## Task to complete
Send back the data below exactly. Drop every picture.

[Start of section]

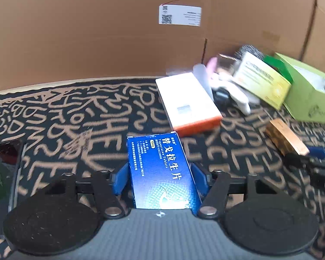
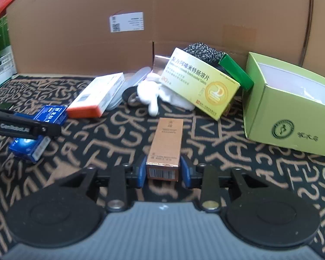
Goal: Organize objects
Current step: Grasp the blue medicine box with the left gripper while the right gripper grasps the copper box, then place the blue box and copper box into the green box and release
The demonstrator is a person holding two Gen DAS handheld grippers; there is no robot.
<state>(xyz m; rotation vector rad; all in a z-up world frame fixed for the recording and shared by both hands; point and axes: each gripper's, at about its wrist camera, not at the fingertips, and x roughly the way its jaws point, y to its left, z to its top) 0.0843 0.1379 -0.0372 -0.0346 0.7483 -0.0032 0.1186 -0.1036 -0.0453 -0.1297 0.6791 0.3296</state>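
Blue box (image 1: 160,173) sits between the left gripper's (image 1: 160,178) blue pads, jaws closed on its sides, box low over the patterned mat (image 1: 54,117); right view shows the same box (image 2: 35,130) at left with the left gripper (image 2: 23,127) across it. Copper box (image 2: 165,149) is pinched between the right gripper's (image 2: 163,171) pads at its barcode end, jaws narrowed to its width; whether it is lifted or resting on the mat, cannot tell. Left view shows the copper box (image 1: 286,137) at right, gripper mostly blurred. Both grabs look made, nothing looks sorted yet. Green bin (image 2: 290,106) at right is open and looks near empty inside, probably the target, only a guess. Still loose in a pile by the cardboard wall (image 2: 75,32): white-orange box (image 2: 97,99), yellow box (image 2: 202,82) leaning on the pile, white cloth (image 2: 151,95), scrubber (image 2: 202,51), green box (image 2: 236,72), clear case (image 2: 138,77). Most of the task left: two items in hand, about six waiting.
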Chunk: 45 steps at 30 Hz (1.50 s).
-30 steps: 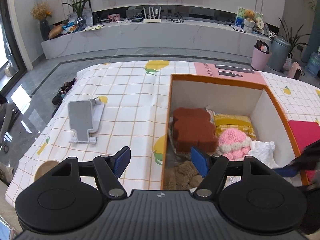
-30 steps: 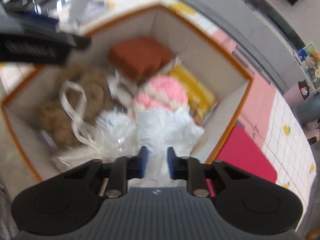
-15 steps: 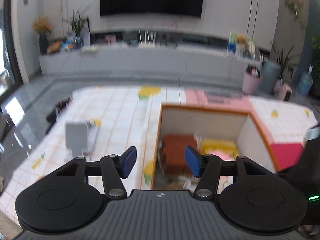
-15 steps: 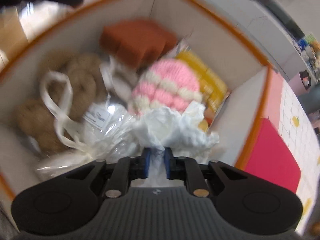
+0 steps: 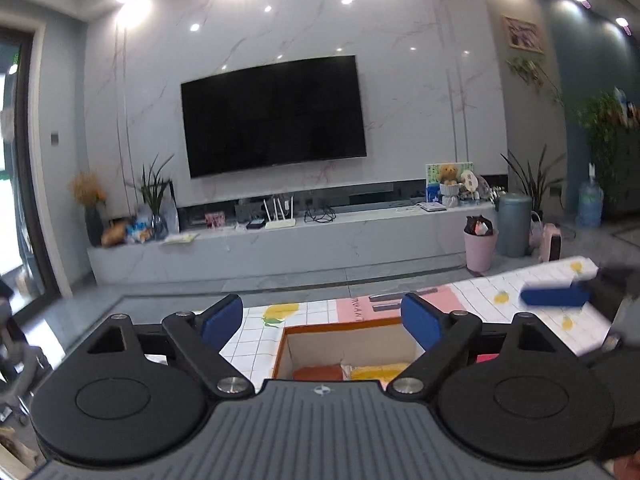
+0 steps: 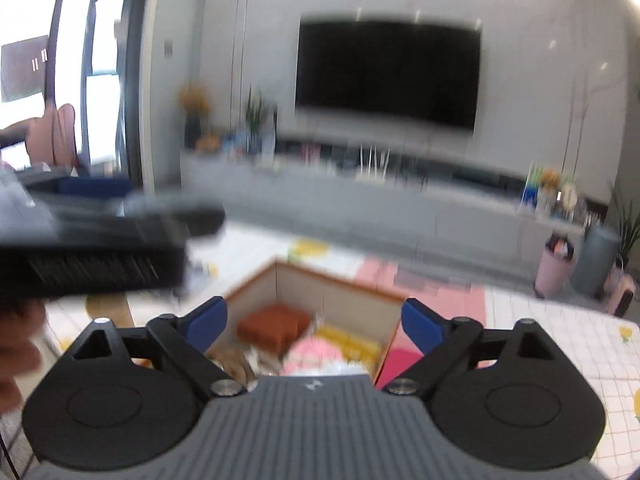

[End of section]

## Result for this exercise
Goal: Organize objects
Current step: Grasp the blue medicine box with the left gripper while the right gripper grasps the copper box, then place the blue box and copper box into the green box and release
The demonstrator is a person holding two Gen DAS handheld grippers; there is no robot.
<state>(xyz m; rotation vector rad; all in a z-up world frame fixed for the recording and shared by both hands; point and axes: each gripper's, at about its wrist camera, not at the fingertips, and x roughly the way its jaws point, y to its left, z to its top) 0.0843 0.1379 -0.0372 -0.0346 0.7483 -0.0032 0.1186 -0.1036 -0.0453 -0.1297 0.6791 0.3296</state>
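Blue box (image 1: 160,173) sits between the left gripper's (image 1: 160,178) blue pads, jaws closed on its sides, box low over the patterned mat (image 1: 54,117); right view shows the same box (image 2: 35,130) at left with the left gripper (image 2: 23,127) across it. Copper box (image 2: 165,149) is pinched between the right gripper's (image 2: 163,171) pads at its barcode end, jaws narrowed to its width; whether it is lifted or resting on the mat, cannot tell. Left view shows the copper box (image 1: 286,137) at right, gripper mostly blurred. Both grabs look made, nothing looks sorted yet. Green bin (image 2: 290,106) at right is open and looks near empty inside, probably the target, only a guess. Still loose in a pile by the cardboard wall (image 2: 75,32): white-orange box (image 2: 97,99), yellow box (image 2: 202,82) leaning on the pile, white cloth (image 2: 151,95), scrubber (image 2: 202,51), green box (image 2: 236,72), clear case (image 2: 138,77). Most of the task left: two items in hand, about six waiting.
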Chunk: 45 steps at 30 Hz (1.50 s).
-30 steps: 
-30 steps: 
-15 steps: 
-15 steps: 
+0 steps: 
+0 steps: 

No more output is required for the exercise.